Fed officials have said that the unemployment rate needs to rise well past 4% to bring inflation down, but a report last week showed that consumer prices fell to their lowest level since early 2021 — 3% in June compared with a year earlier — and much closer to the Fed’s target of 2%.

The U.S. economy has broadly been resilient in the face of the Federal Reserve’s aggressive rate-hiking campaign in its effort to extinguish persistent inflation not seen since the early 1980s.

The U.S. economy grew at a 2% annual pace from January through March. Combined with a resilient labor market, most economists now expect Fed officials to go through with another rate hike or two before the end of the year in its ongoing fight against inflation.

In June, the Fed chose not to increase the central bank’s benchmark borrowing rate for the first time in 15 months, though some officials said they expect to add another half-point to rates by the end of the year.

There have been a number of high-profile layoffs recently, mostly in the technology sector, with many companies saying they overhired during the pandemic.

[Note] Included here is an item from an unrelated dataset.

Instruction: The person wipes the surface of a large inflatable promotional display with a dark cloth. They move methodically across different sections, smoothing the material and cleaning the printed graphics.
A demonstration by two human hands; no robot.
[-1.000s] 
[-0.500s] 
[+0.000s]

IBM, Microsoft, Salesforce, Twitter, Lyft, LinkedIn, Spotify and DoorDash have all announced layoffs this year. Amazon and Facebook parent Meta have each announced multiple job cuts since November.

Outside the tech sector, McDonald’s, Morgan Stanley and 3M have also recently shed employees.

Overall, 1.75 million people were collecting unemployment benefits the week that ended July 8, about 33,000 more than the previous week.